Yet, for one hedge fund manager the court-supervised process represented an opportunity. Dan Kamensky, the founder of a small hedge fund, Marble Ridge Capital, had spent the previous two years brawling with Neiman’s owners, Ares Management — a $165bn California asset manager — and the Canada Pension Plan Investment Board.
Mr Kamensky had no interest in taking over Neiman Marcus. Rather his grievance was over a complex debt restructuring in 2019 where he claimed that the chain store’s owners had improperly seized the company’s prized asset, online retailer MyTheresa, away from creditors.

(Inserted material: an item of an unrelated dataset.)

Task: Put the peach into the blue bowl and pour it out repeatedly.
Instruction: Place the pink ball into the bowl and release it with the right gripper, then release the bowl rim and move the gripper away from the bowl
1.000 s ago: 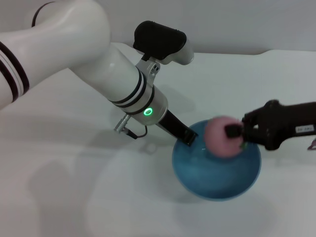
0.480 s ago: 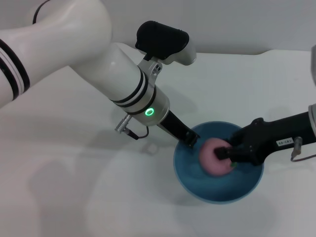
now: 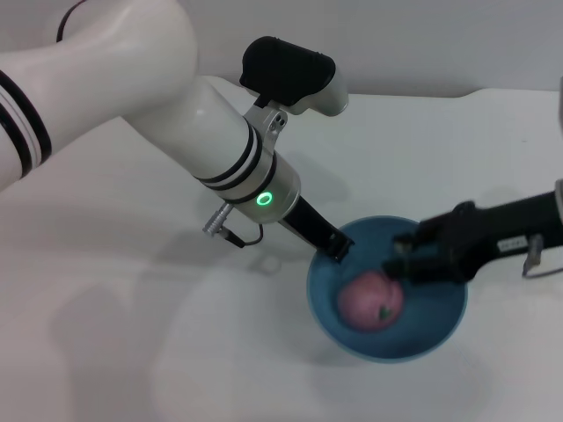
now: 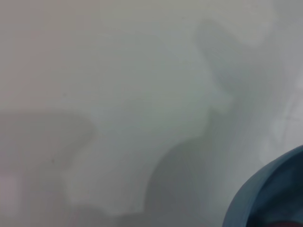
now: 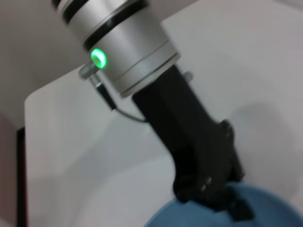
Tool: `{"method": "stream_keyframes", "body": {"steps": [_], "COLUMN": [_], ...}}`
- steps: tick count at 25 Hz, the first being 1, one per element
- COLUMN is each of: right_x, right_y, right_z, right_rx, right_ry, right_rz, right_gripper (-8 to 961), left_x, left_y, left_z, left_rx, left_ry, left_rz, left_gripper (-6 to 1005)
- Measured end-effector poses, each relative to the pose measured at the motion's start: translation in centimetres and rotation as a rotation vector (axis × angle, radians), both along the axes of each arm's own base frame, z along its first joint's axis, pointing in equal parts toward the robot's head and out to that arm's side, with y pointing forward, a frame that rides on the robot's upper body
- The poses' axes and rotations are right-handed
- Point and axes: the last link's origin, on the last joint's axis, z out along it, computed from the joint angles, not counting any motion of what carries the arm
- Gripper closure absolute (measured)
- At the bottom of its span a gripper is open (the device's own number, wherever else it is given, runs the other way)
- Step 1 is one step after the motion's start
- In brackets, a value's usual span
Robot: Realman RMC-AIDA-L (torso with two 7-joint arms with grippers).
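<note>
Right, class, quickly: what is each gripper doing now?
Left gripper: shut on the blue bowl rim.
Right gripper: open above the peach, holding nothing.

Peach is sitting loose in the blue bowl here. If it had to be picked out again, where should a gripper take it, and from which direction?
Judging from the head view, take the peach across its round middle, coming from above. It lies low in the blue bowl, whose wall blocks a sideways approach. The left gripper sits at the far-left rim; the right gripper hovers just above.
</note>
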Motion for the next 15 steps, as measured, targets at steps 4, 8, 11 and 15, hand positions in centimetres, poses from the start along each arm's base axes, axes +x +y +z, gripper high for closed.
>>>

Ares and CPPIB saw taking control of MyTheresa as a move that could enable Neiman’s shareholders and its creditors to salvage at least some value from an otherwise disastrous $6bn leveraged buyout. But the move, claimed Mr Kamensky, had cheated creditors. His campaign, however, had gained little traction. Now with Neiman in front of a federal bankruptcy judge he saw a fresh chance to make his argument in court.
Neiman Marcus, which filed for bankruptcy in May, has vacated its location in Hudson Yards in New York © Richard B. Levine/Alamy
The 47-year-old former lawyer had assembled a case not just focused on what he believed was the abuse of creditors by private equity firms. Mr Kamensky also wanted to shine the light on what he said were systemic problems, where top law firms and investment banks worked with buyout groups to crush lenders and bondholders who otherwise should have become the rightful owners of failed companies. 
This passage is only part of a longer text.